▶ [TASK GOAL]:
Your task is to transcribe the lines from the start of the data below through the line containing "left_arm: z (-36", inclusive, exactly as they stand and without the pictures.

▶ [DATASET SECTION]:

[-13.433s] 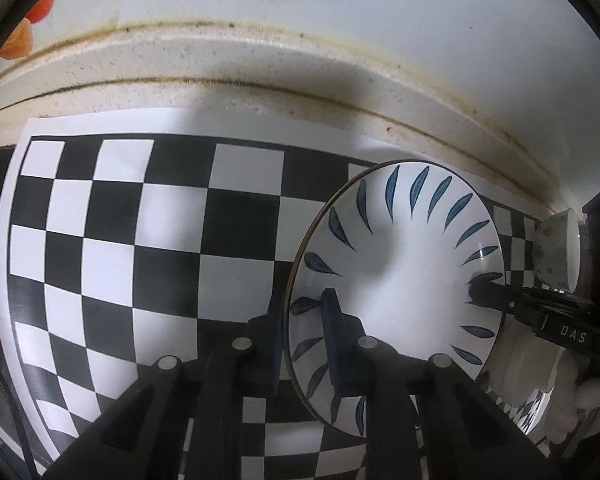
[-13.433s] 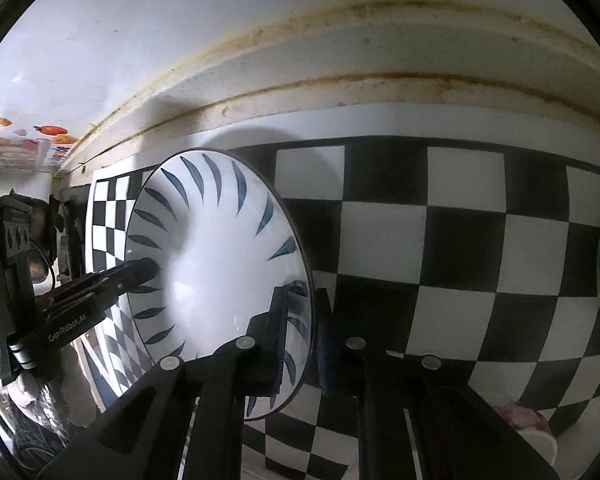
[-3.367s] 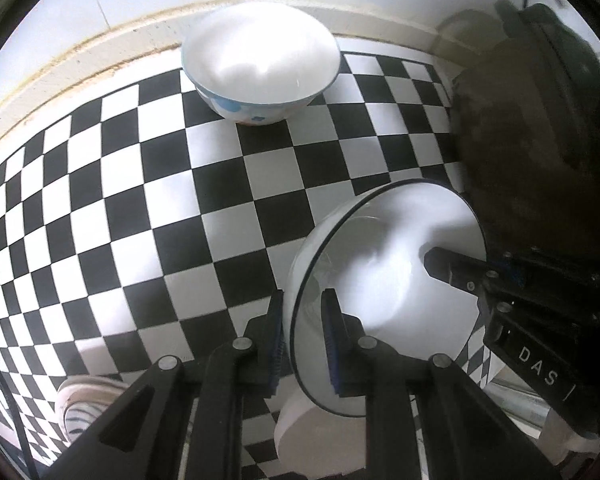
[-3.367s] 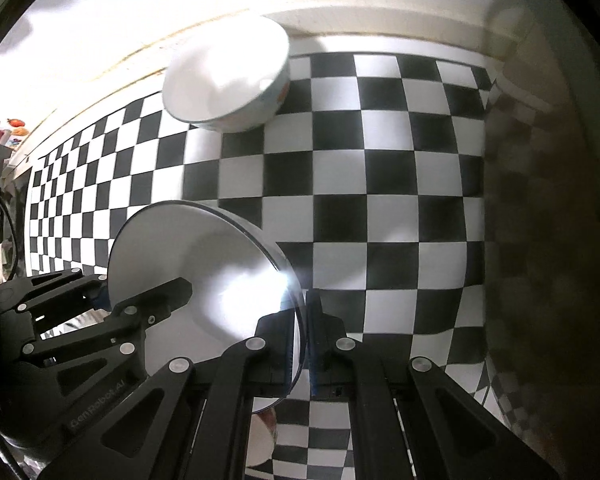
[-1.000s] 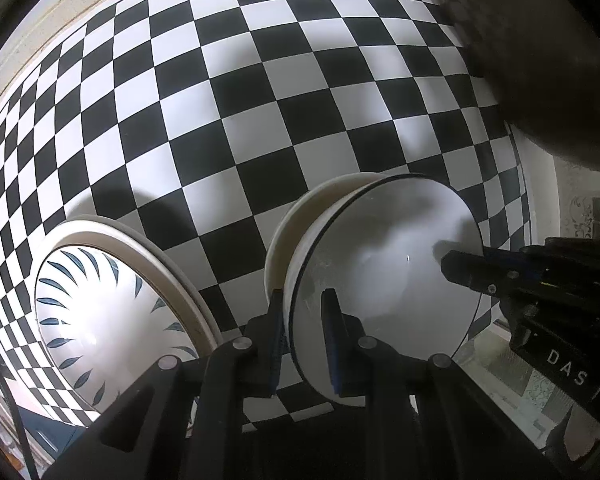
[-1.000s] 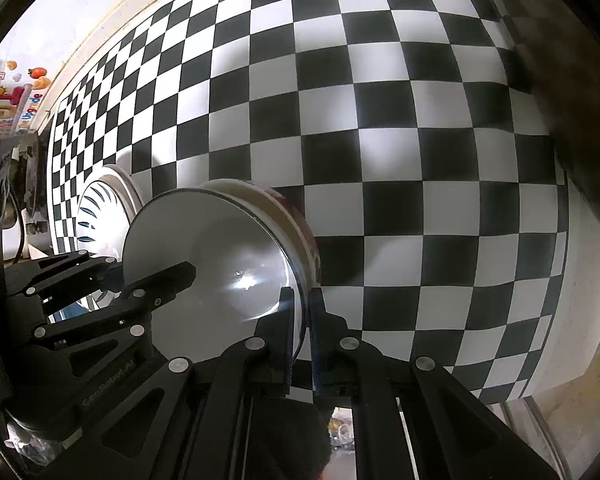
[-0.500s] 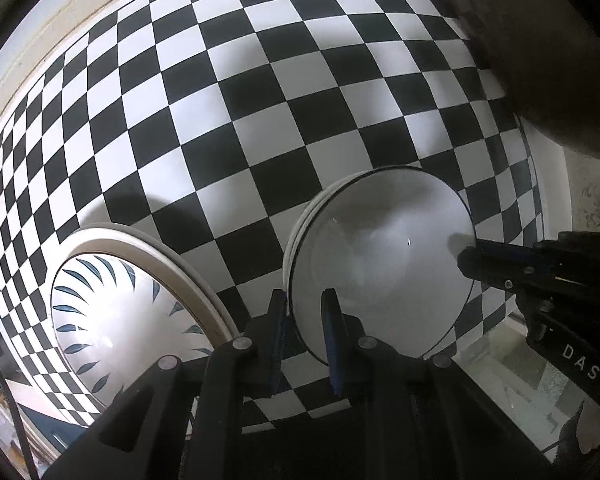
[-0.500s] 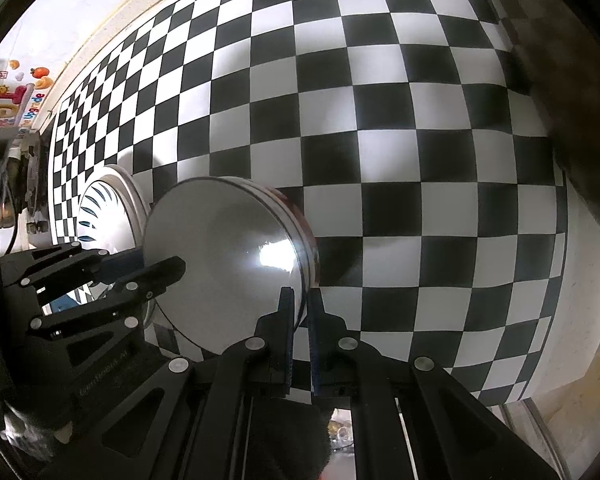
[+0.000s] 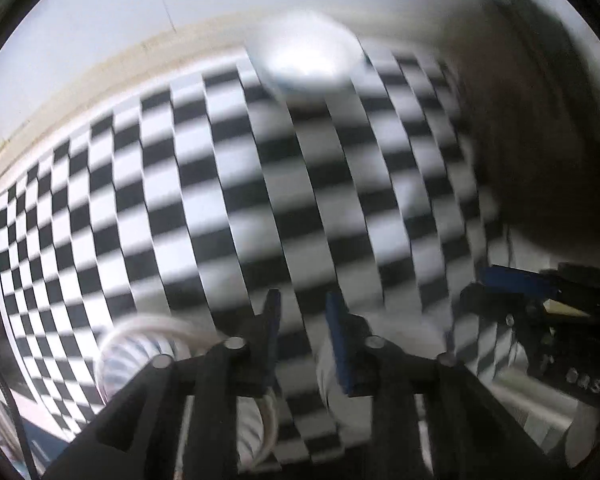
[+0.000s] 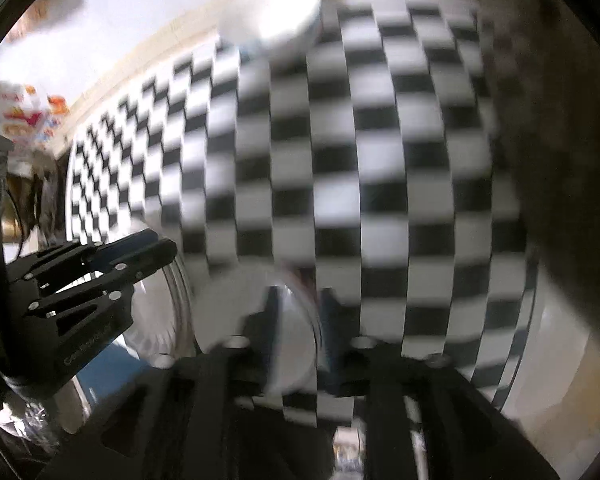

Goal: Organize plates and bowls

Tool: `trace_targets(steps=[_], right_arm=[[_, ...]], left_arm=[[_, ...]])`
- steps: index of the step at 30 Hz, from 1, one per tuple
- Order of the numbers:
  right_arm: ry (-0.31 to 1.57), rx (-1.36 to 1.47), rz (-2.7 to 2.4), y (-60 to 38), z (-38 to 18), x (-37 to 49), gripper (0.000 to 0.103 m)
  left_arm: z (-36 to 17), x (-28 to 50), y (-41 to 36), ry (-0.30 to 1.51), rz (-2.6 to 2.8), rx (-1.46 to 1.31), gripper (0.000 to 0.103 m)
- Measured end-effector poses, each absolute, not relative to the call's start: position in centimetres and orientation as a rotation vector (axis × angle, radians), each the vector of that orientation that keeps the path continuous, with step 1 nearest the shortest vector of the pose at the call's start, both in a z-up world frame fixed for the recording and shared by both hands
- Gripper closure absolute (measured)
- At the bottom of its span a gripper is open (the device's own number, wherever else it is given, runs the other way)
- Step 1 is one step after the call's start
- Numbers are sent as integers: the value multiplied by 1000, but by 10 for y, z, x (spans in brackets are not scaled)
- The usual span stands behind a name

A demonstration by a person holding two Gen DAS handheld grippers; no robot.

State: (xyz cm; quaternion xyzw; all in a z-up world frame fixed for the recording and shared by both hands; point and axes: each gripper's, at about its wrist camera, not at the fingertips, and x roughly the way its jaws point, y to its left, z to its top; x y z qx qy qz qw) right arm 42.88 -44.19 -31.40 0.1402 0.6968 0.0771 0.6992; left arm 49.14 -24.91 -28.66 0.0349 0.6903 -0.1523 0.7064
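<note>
Both views are motion-blurred. My left gripper (image 9: 300, 316) is open and empty above the checkered mat (image 9: 228, 184). A blue-leaf plate (image 9: 140, 352) lies on the mat below left of it. My right gripper (image 10: 298, 312) is open and empty; a stack of plain white plates (image 10: 256, 304) lies on the mat just under and left of its fingers. The left gripper also shows in the right wrist view (image 10: 156, 250), and the right gripper shows in the left wrist view (image 9: 500, 280). A white bowl (image 9: 304, 60) stands at the far edge of the mat, and it also shows in the right wrist view (image 10: 272, 20).
A dark bulky object (image 9: 540, 140) fills the right side beyond the mat. A pale wall and a beige counter ledge (image 9: 80, 92) run behind the mat. Colourful packaging (image 10: 24, 116) sits at the far left.
Both grippers have let go of the white plate, which now rests on the stack. Both have opened and tilted up and back, bringing the far bowl and wall into view.
</note>
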Motion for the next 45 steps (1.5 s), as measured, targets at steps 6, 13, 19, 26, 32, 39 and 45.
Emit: trace_targets(steps=[6,13,19,26,32,39,45], right_arm=[[1414,365,104,-457,-295,528,60],[1409,411,23,-462,-334,619,61],[1466,471,0,-467,-381,656,71],[1490,532,-8,-475,-408,663,93],[1506,485,-20,-466,-405,660,95],[1493,453,-4,-450,-381,641,95],[1480,426,9,-437,-360,622,95]], left_arm=[[-299,592,-236,1508,-289,-77,79],[-345,670,-241,1583,-308,-199,79],[-380,702,-253,1638,-327,-178,82],[-389,705,-261,1644,-342,-157,89],[-376,696,-265,1612,-353,-115,89],[-352,677,-258,1582,-370,-104,89],[-326,652,-258,1541,-386,-63,89]])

▶ [EXERCISE RESPONSE]:
[-13.433s] 
[-13.433s] 
[-3.367s] 
[-3.367s] 
[-1.000s] 
[-1.000s] 
[-0.500s] 
[-0.500s] 
[+0.000s] 
[+0.000s] 

Goal: Organize plates and bowls

Tool: `trace_targets(steps=[_], right_arm=[[_, ...]], left_arm=[[_, ...]])`
- steps: index of the step at 30 Hz, from 1, one per tuple
- Order of the numbers:
  right_arm: ry (-0.31 to 1.57), rx (-1.36 to 1.47), rz (-2.7 to 2.4), y (-60 to 38), z (-38 to 18), x (-37 to 49), gripper (0.000 to 0.103 m)
  left_arm: z (-36 to 17), x (-28 to 50), y (-41 to 36), ry (-0.30 to 1.51), rz (-2.6 to 2.8), rx (-1.46 to 1.31), gripper (0.000 to 0.103 m)

The response to the exercise has been completed.